When you return the data, keep every line exactly as it is and leave out the pictures.

———

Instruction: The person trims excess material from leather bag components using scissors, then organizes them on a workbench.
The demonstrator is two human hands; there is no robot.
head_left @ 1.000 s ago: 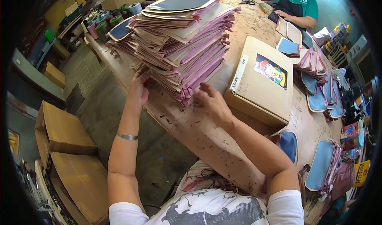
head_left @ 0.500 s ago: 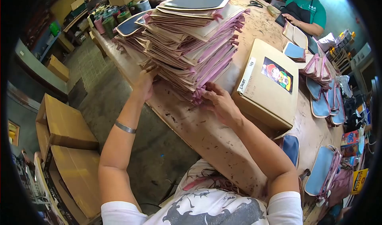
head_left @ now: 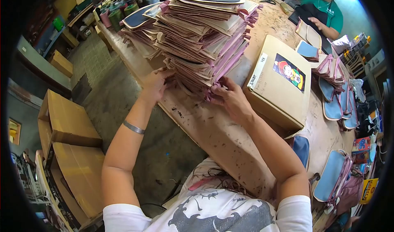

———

RESULT BELOW:
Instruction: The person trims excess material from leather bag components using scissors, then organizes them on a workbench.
The demonstrator is two human hands; there is no robot.
head_left @ 1.000 s ago: 
head_left @ 0.500 s ago: 
head_left @ now: 

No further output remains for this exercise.